23 dezembro 2016 8:00
As fotografias do assassínio do embaixador russo na Turquia foram imediatamente disseminadas na internet, nas redes sociais e em sites dos jornais, muitos dos quais as reproduziram nas edições impressas. Aliás, não é preciso publicá-las para que muitos leitores desta página saibam qual é a fotografia que não está aqui. É também por isso que não a publicamos: pela reflexão que convoca
23 dezembro 2016 8:00
A publicação de fotografias como esta não é habitual na comunicação social não sensacionalista, para evitar o choque gratuito e respeitar as vítimas. E mereceu reflexão na redação do Expresso, que não as divulgou online. Não se trata de esconder o mal, mas de não transformar o horror em acirramento nem correr o risco de glorificar assassinos. Basta ver que, no mesmo dia, morreram 12 pessoas em Berlim num ataque reivindicado pelo Daesh e não houve fotografias publicadas dos corpos esfacelados.
Esta é uma das fotografias do ano e a decisão do Expresso de a não publicar não é sequer um ato crítico, é um ato de consciência; e de alerta para tempos em que uma desintermediação da informação pode acelerar os extremismos que se pretende combater. Esta fotografia específica tem elementos inéditos: é uma fotografia espetacular, com grande carga cénica e até glamorosa; e é uma fotografia centrada no assassino, não no assassinado; no atacante, não na vítima. E isso em si mesmo não só cumpre os objetivos típicos de terroristas — ter grande impacto no espaço mediático — como pode estimular comportamentos de assassinos de lobos solitários.
Tipicamente, os jornais escolhem imagens que, mostrando o mal, evitam o sangue e sublinham o simbolismo. Há exemplos em contrário e o mundo dos jornais é feito também de decisões em tempo curto, acertadas e erradas. O cadáver do menino Aylan Kurdi numa praia na Turquia foi publicada contra as regras habituais, porque se entendeu que seria necessário uma imagem assim tão forte para que a opinião pública europeia despertasse para o drama dos migrantes que todos os dias morrem no Mediterrâneo, o que até aí não acontecia. Na famosa fotografia “execução em Saigão”, de 1968, é a gratituidade da morte e a vítima anónima que é sublinhada. No “homem em queda” do 11 de Setembro é também a “vítima anónima” da barbárie terrorista que nos desperta. Já no “Charlie Hebdo”, poucos jornais reproduziram o fuzilamento de um polícia no chão, e muitas televisões, que começaram por dá-las, retiraram-nas depois. Nas decapitações do Daesh de há dois anos não foram difundidas imagens da degola, precisamente para não cumprir os objetivos da propaganda terrorista.

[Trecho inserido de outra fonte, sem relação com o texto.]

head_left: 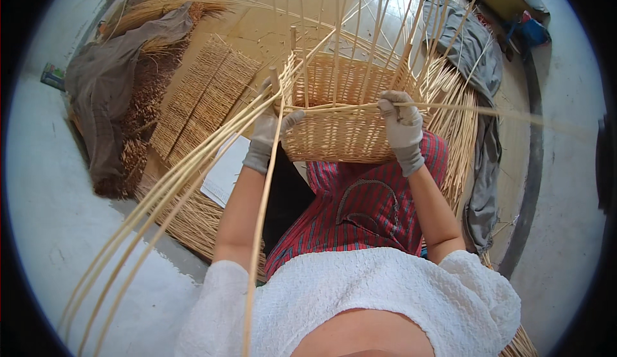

Esta nota editorial explica a decisão do Expresso, mesmo admitindo o valor-notícia da fotografia e assumindo que a decisão é controversa. Mas, mais do que partilhar com os leitores as nossas razões, ela pretende provocar reflexão, antecipando uma tendência preocupante para a nossa sociedade, que se agravará com o possível crescimento do número de ataques terroristas na Europa, a facilidade de captura de imagens e o espaço desintermediado da internet: o da brutalidade expressa e do que ela representa para vítimas, atacantes e reação social, numa época de sementeira do medo e crescimento dos nacionalismos. É também por isso que hoje não publicamos a fotografia que o mundo inteiro já viu: não para a esconder mas, precisamente, para a mostrar.